Problem requirements> In the entries that follow, find the line containing "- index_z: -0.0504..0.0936"; from there, copy every line exactly through the line containing "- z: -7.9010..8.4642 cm".

Record extracts>
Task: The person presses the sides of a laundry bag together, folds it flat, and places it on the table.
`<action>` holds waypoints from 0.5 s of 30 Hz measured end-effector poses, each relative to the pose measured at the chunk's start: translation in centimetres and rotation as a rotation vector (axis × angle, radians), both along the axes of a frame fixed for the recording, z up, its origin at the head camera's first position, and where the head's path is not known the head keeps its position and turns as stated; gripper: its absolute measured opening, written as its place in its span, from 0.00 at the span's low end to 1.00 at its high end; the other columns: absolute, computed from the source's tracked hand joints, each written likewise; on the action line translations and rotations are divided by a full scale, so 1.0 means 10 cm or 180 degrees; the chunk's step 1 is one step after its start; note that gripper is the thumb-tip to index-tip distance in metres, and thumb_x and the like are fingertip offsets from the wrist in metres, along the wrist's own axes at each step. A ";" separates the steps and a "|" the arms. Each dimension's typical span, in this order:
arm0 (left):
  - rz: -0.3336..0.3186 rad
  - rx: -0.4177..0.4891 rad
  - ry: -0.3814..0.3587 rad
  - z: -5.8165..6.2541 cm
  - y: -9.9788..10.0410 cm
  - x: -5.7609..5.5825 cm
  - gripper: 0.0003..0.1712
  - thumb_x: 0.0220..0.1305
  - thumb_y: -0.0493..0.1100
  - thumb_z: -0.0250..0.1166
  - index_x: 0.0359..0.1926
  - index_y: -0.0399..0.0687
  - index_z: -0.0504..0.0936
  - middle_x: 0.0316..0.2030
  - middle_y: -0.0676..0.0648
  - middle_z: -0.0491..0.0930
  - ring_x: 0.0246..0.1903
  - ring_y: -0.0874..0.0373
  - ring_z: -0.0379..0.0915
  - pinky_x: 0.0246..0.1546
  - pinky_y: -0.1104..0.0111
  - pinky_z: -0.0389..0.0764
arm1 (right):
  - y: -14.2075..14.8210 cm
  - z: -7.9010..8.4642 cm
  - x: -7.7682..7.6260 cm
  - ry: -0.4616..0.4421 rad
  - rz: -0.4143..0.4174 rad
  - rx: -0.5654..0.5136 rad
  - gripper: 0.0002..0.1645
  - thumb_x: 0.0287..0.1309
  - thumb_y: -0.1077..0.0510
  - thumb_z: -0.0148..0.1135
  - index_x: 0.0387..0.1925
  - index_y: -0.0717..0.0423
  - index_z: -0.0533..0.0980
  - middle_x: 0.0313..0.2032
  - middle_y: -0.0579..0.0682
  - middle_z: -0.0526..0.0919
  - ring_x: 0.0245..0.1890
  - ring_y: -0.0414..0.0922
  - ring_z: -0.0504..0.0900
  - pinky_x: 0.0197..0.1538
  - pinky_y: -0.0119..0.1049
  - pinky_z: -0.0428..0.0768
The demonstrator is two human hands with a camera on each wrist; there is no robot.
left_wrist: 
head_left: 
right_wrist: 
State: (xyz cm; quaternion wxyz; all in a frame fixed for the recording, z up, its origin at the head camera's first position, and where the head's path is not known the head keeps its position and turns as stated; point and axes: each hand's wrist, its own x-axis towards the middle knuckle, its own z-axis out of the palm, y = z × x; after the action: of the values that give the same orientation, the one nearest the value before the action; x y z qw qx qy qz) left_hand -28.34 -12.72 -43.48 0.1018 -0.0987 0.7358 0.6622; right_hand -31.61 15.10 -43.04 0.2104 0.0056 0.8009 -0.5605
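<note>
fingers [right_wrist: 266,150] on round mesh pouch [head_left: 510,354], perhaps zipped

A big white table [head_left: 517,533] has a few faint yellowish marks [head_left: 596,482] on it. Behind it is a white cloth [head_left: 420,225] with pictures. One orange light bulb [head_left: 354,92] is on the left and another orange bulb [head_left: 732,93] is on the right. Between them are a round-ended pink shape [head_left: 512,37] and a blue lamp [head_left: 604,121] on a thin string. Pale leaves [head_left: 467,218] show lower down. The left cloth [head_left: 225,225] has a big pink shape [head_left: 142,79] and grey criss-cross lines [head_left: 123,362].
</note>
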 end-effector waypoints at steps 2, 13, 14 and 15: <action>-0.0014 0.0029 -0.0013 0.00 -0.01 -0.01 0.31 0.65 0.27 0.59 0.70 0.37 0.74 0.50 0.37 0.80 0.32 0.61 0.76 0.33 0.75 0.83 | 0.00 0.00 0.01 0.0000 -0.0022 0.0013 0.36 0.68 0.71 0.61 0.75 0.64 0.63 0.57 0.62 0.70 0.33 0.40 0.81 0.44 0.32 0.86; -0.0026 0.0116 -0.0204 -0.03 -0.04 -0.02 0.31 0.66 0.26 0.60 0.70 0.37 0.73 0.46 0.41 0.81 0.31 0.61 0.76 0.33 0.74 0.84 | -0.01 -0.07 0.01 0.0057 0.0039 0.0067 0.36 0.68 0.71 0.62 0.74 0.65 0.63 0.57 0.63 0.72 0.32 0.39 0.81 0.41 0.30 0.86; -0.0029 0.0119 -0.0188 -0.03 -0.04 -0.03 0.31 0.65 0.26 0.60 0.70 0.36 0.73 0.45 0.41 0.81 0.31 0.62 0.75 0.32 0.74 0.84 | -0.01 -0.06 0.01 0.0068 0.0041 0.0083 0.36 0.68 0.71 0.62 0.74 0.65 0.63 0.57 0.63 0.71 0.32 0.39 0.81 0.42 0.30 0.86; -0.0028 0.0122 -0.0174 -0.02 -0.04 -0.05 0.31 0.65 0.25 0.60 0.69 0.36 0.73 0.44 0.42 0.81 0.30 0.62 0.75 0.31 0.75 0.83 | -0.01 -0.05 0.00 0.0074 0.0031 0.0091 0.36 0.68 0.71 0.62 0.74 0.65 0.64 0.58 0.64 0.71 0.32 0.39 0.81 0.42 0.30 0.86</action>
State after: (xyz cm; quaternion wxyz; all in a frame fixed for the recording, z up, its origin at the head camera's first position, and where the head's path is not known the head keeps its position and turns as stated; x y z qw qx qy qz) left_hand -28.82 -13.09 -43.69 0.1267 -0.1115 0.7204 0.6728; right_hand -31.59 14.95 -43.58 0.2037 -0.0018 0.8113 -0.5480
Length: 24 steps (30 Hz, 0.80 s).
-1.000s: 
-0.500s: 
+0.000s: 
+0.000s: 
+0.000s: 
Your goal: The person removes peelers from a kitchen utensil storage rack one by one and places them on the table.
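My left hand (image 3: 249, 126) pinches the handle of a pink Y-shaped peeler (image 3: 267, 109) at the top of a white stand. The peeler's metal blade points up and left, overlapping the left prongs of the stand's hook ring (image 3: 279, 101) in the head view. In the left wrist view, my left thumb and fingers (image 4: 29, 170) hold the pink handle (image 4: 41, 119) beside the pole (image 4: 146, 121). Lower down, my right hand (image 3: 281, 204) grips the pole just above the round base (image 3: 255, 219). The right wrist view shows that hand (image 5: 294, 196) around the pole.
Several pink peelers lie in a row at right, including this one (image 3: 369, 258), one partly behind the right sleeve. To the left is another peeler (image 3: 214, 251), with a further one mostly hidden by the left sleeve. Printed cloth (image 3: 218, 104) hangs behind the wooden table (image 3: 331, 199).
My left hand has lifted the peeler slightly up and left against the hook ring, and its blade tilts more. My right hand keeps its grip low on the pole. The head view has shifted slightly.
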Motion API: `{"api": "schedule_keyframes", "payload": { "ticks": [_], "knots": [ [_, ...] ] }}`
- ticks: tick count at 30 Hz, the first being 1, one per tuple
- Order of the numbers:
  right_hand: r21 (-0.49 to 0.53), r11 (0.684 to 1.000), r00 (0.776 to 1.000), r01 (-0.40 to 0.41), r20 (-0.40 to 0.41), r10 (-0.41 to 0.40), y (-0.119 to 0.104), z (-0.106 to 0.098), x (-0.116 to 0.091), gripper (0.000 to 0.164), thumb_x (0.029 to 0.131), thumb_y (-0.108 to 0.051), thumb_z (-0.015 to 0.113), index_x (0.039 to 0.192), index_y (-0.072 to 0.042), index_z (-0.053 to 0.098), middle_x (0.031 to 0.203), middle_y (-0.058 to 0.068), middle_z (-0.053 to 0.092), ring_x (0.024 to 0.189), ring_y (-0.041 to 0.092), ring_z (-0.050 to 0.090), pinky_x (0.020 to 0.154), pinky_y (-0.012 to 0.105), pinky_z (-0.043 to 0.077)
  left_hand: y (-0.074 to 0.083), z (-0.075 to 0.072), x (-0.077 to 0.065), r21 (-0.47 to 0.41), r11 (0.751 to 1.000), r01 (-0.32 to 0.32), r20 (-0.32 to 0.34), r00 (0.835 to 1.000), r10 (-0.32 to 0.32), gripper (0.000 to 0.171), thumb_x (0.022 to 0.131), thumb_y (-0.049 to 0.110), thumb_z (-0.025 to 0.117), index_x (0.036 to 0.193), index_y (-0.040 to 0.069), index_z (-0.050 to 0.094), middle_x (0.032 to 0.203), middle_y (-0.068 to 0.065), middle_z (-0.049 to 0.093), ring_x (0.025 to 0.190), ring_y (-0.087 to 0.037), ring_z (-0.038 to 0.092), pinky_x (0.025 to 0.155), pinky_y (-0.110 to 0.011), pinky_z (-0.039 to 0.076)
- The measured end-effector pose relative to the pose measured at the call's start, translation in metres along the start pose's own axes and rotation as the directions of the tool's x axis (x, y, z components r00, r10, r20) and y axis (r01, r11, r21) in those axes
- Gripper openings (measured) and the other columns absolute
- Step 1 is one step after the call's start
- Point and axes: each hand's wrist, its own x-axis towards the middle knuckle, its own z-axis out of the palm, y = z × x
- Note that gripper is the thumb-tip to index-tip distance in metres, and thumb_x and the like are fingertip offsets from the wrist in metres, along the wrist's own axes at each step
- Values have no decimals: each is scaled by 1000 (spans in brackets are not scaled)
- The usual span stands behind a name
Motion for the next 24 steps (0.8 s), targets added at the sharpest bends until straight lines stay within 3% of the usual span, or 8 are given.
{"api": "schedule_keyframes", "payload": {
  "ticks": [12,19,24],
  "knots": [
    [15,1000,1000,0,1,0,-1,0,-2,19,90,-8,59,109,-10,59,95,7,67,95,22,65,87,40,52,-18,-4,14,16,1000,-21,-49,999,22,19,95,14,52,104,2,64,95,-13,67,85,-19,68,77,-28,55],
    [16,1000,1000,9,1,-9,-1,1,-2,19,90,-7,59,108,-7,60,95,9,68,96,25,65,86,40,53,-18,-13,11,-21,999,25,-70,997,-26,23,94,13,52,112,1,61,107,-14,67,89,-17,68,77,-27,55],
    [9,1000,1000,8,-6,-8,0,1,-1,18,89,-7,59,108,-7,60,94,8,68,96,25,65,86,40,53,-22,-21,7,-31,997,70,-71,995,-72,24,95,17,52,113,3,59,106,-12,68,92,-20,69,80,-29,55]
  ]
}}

Exercise answer>
  - index_z: -0.0504..0.0936
  - middle_x: 0.0316..0.2030
  - middle_y: -0.0676..0.0648
  - middle_z: -0.0491..0.0930
  - ring_x: 0.0246..0.1903
  - ring_y: -0.0874..0.0373
  - ring_z: -0.0379..0.0915
  - pinky_x: 0.0246..0.1546
  - pinky_y: -0.1104..0.0111
  - pinky_z: -0.0389..0.0764
arm1 (right):
  - y: -14.2075..14.8210 cm
  - z: -7.9010..8.4642 cm

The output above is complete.